*BRIEF*:
Only the stretch of the listing below that runs from the line with "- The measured" through the line with "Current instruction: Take" is to be printed, exactly and with both ends.

*DATA RECORDS*:
◇ ◇ ◇ ◇ ◇ ◇ ◇

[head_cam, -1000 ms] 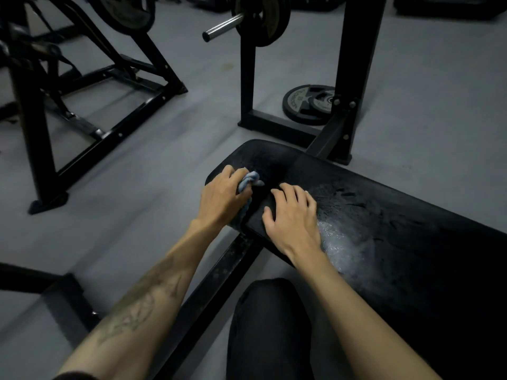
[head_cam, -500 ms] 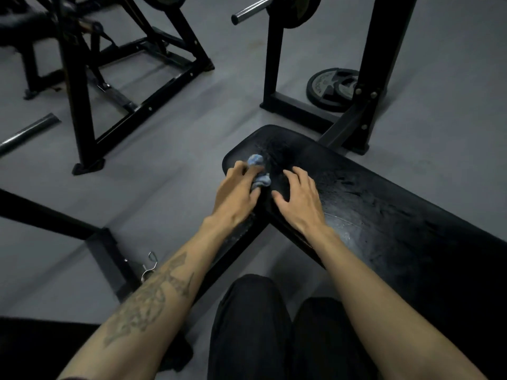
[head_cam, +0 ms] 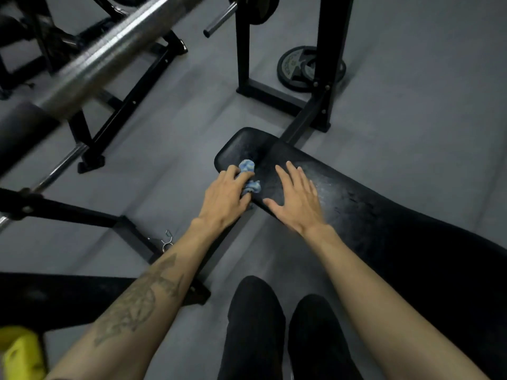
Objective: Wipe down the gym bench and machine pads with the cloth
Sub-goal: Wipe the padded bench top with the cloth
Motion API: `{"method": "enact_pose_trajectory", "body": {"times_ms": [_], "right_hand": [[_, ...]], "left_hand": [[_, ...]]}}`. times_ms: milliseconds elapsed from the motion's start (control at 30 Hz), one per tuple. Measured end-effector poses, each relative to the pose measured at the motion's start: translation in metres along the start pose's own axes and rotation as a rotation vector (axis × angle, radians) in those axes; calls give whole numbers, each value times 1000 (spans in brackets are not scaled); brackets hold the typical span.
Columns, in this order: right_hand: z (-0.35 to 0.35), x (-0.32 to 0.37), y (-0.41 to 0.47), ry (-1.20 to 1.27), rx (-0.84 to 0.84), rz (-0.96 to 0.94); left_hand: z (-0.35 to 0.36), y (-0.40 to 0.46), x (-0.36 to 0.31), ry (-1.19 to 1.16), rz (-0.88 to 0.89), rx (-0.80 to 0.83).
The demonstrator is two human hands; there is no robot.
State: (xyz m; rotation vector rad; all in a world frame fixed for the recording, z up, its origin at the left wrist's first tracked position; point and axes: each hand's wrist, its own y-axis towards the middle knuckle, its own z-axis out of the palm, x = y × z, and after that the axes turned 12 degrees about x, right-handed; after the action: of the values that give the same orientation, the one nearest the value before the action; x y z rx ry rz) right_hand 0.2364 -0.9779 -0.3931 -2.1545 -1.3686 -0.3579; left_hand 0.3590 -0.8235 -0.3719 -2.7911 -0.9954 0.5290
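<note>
A crumpled blue cloth is held against the narrow end of the black bench, near its left edge. The cloth is gripped by the left hand, with the fingers curled over it and bunched fabric showing past the fingertips. The right hand is laid flat on the bench just right of the cloth, fingers straight and spread, nothing held. A pale, smeared sheen is seen on the bench surface just beyond the right hand. A tattoo is visible on the left forearm.

Beyond the bench's narrow end, a black upright frame is joined to the bench by a slanted strut. A weight plate is lying flat on the grey floor behind that frame. A blurred steel bar is seen crossing the upper left, well apart from the bench. A small metal clip is lying on the floor left of the bench, beside a black floor beam. A yellow object is partly seen in the lower left corner; its kind cannot be told. Dark trouser legs are seen below the bench.
</note>
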Motion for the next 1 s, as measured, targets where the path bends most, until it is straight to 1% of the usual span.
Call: {"method": "enact_pose_trajectory", "body": {"times_ms": [133,267,433,667,867,1000], "right_hand": [[-50,29,-54,-49,40,4],[-96,58,-104,-81,50,-13],[-127,91,-158,-127,52,-53],[-134,128,-223,-149,22,-60],[-112,166,-289,-165,11,-29],[-93,204,-328,-174,17,-69]], "left_hand": [[-51,-46,-38,-32,-28,31],[-102,-91,-68,-85,-73,14],[-141,-145,-93,-92,-72,-8],[-158,-214,-106,-97,-50,-27],[-167,-291,-99,-95,-43,-49],[-175,-349,-88,-93,-67,-88]]}}
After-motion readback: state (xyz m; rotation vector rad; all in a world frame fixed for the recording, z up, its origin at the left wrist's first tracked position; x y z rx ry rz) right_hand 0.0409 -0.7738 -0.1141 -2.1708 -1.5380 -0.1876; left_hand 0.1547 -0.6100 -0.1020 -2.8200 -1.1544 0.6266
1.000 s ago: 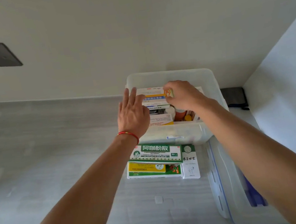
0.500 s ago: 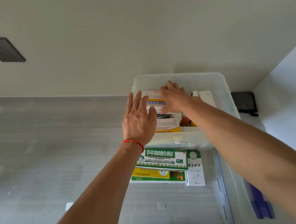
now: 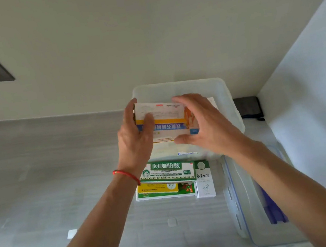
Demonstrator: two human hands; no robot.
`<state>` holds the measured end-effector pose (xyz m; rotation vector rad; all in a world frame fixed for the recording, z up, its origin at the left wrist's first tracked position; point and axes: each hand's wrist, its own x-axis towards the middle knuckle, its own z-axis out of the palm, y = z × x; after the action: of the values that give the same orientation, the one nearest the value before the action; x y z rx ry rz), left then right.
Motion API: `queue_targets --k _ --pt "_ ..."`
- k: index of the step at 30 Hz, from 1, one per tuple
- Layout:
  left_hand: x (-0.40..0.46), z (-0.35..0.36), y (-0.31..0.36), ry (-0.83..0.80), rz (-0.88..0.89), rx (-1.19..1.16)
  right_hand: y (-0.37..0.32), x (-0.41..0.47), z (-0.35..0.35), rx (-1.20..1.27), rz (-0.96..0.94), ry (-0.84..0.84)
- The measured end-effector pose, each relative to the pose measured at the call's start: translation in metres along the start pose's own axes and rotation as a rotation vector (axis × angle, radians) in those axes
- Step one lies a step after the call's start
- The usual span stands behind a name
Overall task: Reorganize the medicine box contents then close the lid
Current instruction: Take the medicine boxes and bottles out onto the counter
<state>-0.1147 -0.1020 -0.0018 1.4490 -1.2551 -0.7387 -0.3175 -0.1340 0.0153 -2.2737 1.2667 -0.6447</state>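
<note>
While both hands grip a carton [image 3: 167, 122] by its short ends above the open bin [image 3: 231, 99], left hand [image 3: 133, 137] and right hand [image 3: 205, 127] equally near, its long axis runs left to right, matching the bin's width below.

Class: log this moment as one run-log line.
hands: both hands, left and right, grip medicine carton | carton: above open medicine box | lid: off, right of box

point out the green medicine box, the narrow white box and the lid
green medicine box [image 3: 166, 172], head view, its green top face
narrow white box [image 3: 204, 178], head view, its front face
lid [image 3: 249, 199], head view, its clear panel
</note>
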Motion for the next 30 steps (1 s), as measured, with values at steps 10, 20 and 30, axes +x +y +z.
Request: queue_targets --k 10,20,30 --pt "-0.102 -0.058 -0.071 -0.272 -0.362 -0.416 -0.005 -0.111 0.068 1.003 0.499 -0.173" --pt "-0.156 -0.045 -0.158 -0.366 -0.663 0.180 0.019 -0.154 0.150 0.513 0.777 -0.450" --pt "-0.149 -0.020 -0.166 -0.311 -0.595 0.632 0.024 -0.149 0.151 0.413 0.638 -0.484"
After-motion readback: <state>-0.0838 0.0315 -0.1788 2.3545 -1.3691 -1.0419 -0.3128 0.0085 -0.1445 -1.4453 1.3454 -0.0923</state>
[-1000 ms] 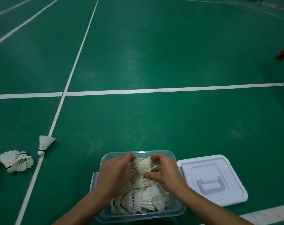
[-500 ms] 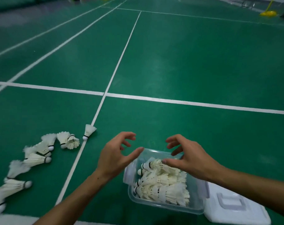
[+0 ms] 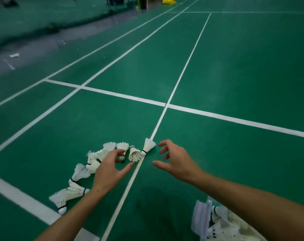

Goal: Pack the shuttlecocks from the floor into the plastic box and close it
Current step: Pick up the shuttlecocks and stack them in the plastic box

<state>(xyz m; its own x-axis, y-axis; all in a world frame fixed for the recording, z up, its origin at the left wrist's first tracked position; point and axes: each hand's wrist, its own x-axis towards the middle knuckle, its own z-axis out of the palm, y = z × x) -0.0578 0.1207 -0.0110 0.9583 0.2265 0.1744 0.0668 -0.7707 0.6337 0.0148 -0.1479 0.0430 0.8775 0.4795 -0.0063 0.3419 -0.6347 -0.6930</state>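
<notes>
Several white feather shuttlecocks lie in a curved row on the green court floor, from one on the white line [image 3: 148, 146] down to one at the lower left [image 3: 61, 200]. My left hand [image 3: 109, 168] hovers over the middle of the row, fingers spread and holding nothing, its thumb close to a stacked shuttlecock [image 3: 134, 154]. Just right of the line, my right hand [image 3: 175, 161] reaches forward, fingers loosely bent and empty. At the bottom right, the clear plastic box [image 3: 200, 218] holds several shuttlecocks and is partly hidden behind my right forearm.
White court lines cross the green floor, one running under the shuttlecock row. A grey strip and dark netting lie far left. A yellow object [image 3: 168, 0] and other blurred items sit at the far end of the court. The box lid is out of view.
Both hands have left the box and moved forward and left to the shuttlecocks on the floor. The camera turned left, so the box slid to the bottom right corner.
</notes>
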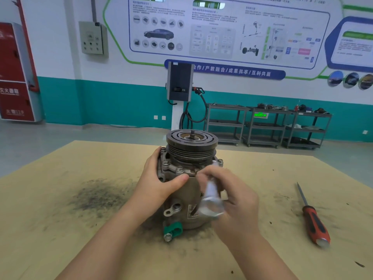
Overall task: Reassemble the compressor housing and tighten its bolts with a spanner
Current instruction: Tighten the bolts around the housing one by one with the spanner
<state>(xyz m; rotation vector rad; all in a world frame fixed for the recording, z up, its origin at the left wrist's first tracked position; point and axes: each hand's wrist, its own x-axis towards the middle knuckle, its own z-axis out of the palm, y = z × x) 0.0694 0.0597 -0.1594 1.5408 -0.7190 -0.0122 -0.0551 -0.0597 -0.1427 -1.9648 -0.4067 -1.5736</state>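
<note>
The compressor (187, 211) stands upright on the cardboard-covered table (60, 219), its grooved black pulley (191, 145) on top. Several bolts sit in the housing flange (171, 168) below the pulley. My left hand (159, 180) grips the left side of the housing, thumb across its front. My right hand (228, 193) holds a shiny metal spanner (211, 199), motion-blurred, whose far end reaches a bolt (219, 161) at the flange's right side. The spanner's head on that bolt is partly hidden.
A red-and-black-handled screwdriver (311, 219) lies on the table to the right. Dark grime stains (96, 197) the cardboard left of the compressor. Beyond the table are metal shelving carts (268, 126) and a wall charger unit (179, 83).
</note>
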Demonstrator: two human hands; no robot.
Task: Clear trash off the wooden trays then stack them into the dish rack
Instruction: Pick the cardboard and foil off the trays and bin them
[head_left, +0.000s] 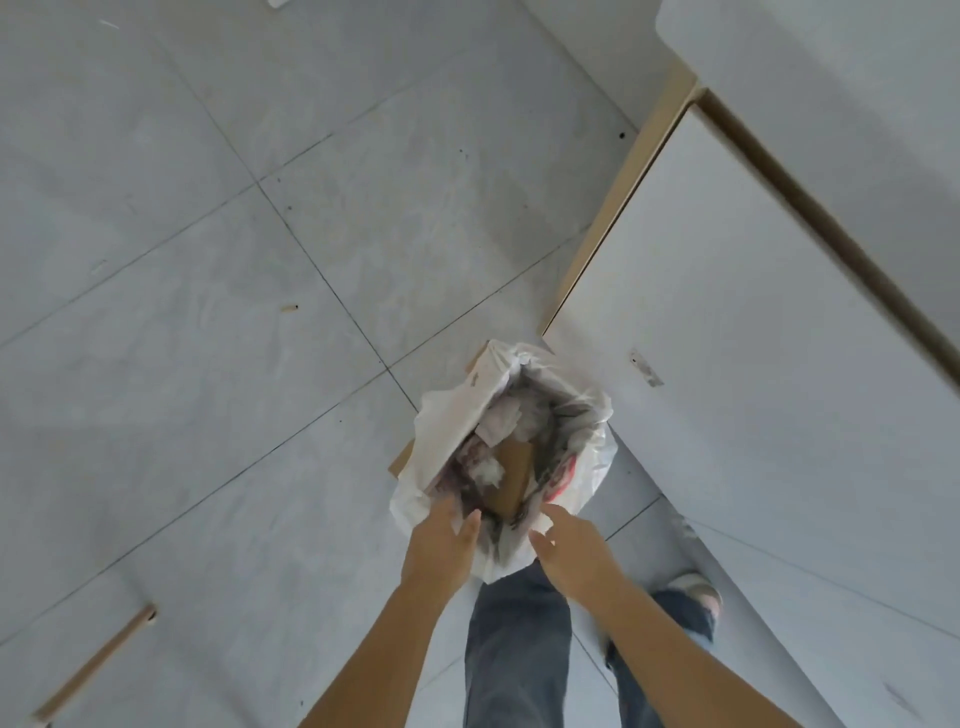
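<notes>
Readable text: none could be made out anywhere in the view.
Plastic bag (441, 436): it carried a red printed patch on its right side, too crumpled and blurred to read.
Cabinet door (737, 332): it bore a small metal fitting with no legible marking.

Single head-worn view | looks steeply down from standing height | tiled floor (208, 260) fills the frame, white cabinet (753, 364) at right | person's forearms and legs nearest, at bottom edge.
</notes>
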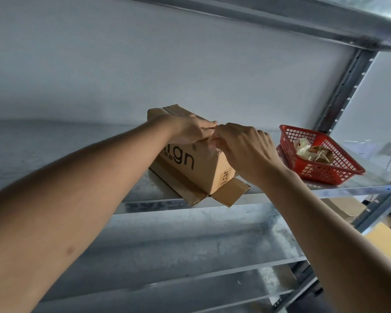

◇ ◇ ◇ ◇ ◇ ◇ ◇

*RESULT OF THIS TASK*:
- The measured end-effector pose, each relative to the pose measured at the call's start: translation in metres along the start pose's own axes and rotation as a rotation vector (axis × angle, radians) in those axes
- Step one lies a step after the call's start
- The usual span stands behind a name
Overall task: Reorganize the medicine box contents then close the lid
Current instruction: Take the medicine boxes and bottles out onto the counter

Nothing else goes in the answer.